1

I have multiple pictures that look exactly like the one below this text. I'm trying to train CNN to read the digits for me. Problem is isolating the digits. They could be written in any shape, way, and position that person who is writing them wanted to. I thought of maybe training another CNN to recognize the position/location of the digits, but I'm not sure how to approach the problem. But, I need to get rid of that string and underline. Any clue would be a great one. Btw. I would love to get the 28x28 format just like the one in MNIST.

Thanks up front.

enter image description here

Igor
  • 77
  • 4

2 Answers2

1

I think one approach you can try to segment the digits and Connected Components Labeling (https://en.wikipedia.org/wiki/Connected-component_labeling). With it, you'll end up with a label for each letter and then you can try to find the convex hull of the letter. After that, just crop a square for each convex hull and input it to your CNN. Notice that it will only if there is at least one pixel between the letters...

  • @Júlio César Batista Isn't that just looping over `contours` in OpenCV and removing them. Just this time, I have some labels thanks to the CCL. I really don't think it should work. What if there is some other element in front of that string, and It is big enough so that I can't close it with `dilation` or `erodion` without removing the parts that I care about. – Igor Dec 17 '18 at 11:57
0

Use of CNNs to recognize digits is a reasonable approach as of this answer's writing, the effectiveness of which can be enhanced via Sensitive Error Correcting Output Codes, (2005, John Langford, Alina Beygelzimer) according to Shuo Yang et. al. in Deep Representation Learning with Target Coding.

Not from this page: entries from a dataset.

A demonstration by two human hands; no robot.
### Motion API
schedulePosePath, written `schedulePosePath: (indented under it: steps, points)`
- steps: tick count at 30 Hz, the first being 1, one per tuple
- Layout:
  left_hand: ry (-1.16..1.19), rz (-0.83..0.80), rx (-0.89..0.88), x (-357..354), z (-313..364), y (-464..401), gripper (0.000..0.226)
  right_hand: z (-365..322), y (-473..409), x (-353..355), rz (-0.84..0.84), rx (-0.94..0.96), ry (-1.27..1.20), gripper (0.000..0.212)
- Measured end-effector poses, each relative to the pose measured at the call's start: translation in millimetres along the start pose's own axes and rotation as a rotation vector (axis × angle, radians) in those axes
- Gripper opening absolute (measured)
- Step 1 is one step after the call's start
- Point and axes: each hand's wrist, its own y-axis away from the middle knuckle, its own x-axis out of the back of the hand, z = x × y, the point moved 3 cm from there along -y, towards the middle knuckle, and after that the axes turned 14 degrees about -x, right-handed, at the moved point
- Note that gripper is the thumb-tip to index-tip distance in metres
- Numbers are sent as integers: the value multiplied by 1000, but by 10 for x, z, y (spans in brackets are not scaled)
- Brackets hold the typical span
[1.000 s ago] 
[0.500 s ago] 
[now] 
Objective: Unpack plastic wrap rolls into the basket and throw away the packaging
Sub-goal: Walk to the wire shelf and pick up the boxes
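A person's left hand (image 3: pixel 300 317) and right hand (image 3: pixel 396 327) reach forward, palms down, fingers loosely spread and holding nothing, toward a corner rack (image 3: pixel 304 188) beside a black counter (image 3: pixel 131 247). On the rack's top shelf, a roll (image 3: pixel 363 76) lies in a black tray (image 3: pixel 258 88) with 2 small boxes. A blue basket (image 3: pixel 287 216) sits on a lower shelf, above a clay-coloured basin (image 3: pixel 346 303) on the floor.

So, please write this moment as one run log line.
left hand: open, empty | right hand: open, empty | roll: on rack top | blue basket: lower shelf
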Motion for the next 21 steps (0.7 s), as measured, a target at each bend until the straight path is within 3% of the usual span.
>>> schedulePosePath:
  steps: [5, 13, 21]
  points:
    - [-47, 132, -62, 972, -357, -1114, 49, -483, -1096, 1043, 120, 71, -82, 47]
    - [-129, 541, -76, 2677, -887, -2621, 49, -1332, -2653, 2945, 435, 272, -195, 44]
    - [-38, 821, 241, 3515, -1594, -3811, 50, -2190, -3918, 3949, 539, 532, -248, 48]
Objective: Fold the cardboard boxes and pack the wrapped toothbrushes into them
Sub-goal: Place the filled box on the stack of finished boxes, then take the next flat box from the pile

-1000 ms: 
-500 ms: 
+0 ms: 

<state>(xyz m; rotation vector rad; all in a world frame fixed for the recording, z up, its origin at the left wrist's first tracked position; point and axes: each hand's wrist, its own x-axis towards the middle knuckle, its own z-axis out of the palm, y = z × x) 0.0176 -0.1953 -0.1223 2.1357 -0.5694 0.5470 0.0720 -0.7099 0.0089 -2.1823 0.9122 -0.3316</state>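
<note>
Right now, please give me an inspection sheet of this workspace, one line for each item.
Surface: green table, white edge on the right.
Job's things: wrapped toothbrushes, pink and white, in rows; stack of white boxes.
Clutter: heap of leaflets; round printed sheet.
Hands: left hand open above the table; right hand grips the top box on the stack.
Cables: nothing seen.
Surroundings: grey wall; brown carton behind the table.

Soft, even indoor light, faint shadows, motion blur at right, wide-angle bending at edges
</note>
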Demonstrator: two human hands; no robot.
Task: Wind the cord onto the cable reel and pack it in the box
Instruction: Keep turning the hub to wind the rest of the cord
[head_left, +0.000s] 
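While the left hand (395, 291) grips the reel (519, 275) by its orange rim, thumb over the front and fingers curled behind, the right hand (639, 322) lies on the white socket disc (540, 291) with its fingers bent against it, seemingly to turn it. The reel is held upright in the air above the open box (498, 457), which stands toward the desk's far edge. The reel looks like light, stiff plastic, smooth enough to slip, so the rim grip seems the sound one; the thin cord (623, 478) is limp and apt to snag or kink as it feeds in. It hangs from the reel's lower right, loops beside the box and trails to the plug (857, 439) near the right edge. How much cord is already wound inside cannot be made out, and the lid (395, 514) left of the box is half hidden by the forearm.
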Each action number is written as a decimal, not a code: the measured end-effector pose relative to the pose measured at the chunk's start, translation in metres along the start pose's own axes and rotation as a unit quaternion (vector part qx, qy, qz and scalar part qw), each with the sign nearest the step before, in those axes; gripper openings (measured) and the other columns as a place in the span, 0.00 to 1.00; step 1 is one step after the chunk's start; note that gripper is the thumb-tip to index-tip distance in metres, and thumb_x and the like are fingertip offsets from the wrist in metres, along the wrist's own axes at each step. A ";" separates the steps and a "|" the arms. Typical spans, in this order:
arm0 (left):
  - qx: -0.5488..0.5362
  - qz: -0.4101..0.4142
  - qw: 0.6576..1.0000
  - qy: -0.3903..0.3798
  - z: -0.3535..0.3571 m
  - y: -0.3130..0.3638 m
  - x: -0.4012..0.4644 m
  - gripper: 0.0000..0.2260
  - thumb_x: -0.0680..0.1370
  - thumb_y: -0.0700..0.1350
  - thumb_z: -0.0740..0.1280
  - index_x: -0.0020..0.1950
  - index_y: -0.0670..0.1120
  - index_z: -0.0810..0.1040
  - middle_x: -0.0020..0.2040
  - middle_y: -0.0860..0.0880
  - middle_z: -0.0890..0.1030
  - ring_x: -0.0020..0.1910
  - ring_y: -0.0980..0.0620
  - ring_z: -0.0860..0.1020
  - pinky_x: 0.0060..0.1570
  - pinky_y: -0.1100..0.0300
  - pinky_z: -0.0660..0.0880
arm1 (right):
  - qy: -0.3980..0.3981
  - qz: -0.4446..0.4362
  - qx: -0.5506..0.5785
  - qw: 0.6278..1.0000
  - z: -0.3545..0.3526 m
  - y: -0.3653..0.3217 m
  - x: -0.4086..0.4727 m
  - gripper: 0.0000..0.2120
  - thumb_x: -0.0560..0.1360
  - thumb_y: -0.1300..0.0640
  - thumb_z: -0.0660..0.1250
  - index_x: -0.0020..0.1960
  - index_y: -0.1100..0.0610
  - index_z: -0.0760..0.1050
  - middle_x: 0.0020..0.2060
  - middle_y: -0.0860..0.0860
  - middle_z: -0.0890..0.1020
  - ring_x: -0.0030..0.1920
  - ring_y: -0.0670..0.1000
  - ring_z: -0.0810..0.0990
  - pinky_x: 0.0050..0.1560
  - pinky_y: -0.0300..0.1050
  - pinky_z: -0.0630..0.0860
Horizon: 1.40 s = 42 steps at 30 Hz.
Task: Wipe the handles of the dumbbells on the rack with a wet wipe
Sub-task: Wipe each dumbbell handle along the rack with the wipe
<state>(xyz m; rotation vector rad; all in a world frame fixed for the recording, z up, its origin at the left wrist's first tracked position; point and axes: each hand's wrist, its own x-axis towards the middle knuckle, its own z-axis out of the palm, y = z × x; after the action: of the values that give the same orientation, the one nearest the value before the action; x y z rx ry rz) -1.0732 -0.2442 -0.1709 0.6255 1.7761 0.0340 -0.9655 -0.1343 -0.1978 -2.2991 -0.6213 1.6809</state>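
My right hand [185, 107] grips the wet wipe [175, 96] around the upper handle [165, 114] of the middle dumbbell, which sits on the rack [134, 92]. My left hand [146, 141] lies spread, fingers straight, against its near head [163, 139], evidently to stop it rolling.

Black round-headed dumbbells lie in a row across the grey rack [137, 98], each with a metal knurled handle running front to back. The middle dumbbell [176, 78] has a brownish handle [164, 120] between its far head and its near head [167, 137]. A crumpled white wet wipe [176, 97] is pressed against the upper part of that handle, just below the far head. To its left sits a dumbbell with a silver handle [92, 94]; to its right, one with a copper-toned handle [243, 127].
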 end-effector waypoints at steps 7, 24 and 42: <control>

Given a sufficient CNN depth, it can be trained to recognize the digits with the field name and underscore intact. Automatically removing them would generally only be possible after they are recognized using the CNN approach anyway.

Isolating the digits from the field name and the underscore would be accomplished via the same approach used to isolate the digits from one another. There is no reason to perform these two conceptual tasks in series and consume additional development time and resources, when a single deep CNN can locate the digits and dismiss the field name and underscore. This is similar to animal vision. A mosquito's visual pathway distinguishes an oncoming object from the background to avoid a swat using the same network it uses to recognize the object.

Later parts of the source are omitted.